Return the lines from the line containing "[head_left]" through the last line of the material below, exactly as they appear and with no others.
========
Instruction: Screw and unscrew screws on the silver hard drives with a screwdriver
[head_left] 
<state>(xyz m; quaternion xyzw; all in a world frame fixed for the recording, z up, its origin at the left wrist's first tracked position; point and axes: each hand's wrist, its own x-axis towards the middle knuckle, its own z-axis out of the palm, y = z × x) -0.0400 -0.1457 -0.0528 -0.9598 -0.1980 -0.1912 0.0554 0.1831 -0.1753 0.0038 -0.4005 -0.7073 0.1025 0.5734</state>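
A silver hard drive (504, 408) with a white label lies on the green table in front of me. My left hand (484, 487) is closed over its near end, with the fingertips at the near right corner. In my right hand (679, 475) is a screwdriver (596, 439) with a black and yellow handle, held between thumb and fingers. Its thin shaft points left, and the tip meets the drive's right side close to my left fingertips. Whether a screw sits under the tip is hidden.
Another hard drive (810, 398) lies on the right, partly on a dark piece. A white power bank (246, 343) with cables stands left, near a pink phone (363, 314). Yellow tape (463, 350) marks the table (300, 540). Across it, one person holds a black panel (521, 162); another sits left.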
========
Answer box
[head_left] 
<state>(xyz m; quaternion xyzw; all in a world frame fixed for the recording, z up, its origin at the left wrist's first tracked position; point and axes: each hand's wrist, its own x-axis towards the middle knuckle, its own z-axis out of the palm, y = z × x) -0.0400 -0.1457 -0.0528 -0.9598 -0.1980 -0.1912 0.0554 0.1831 -0.1753 0.0038 -0.4005 -0.7073 0.1025 0.5734</state>
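A silver hard drive (504, 408) with a white label lies on the green table in front of me. My left hand (484, 487) is closed over its near end, with the fingertips at the near right corner. In my right hand (679, 475) is a screwdriver (596, 439) with a black and yellow handle, held between thumb and fingers. Its thin shaft points left, and the tip meets the drive's right side close to my left fingertips. Whether a screw sits under the tip is hidden.
Another hard drive (810, 398) lies on the right, partly on a dark piece. A white power bank (246, 343) with cables stands left, near a pink phone (363, 314). Yellow tape (463, 350) marks the table (300, 540). Across it, one person holds a black panel (521, 162); another sits left.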

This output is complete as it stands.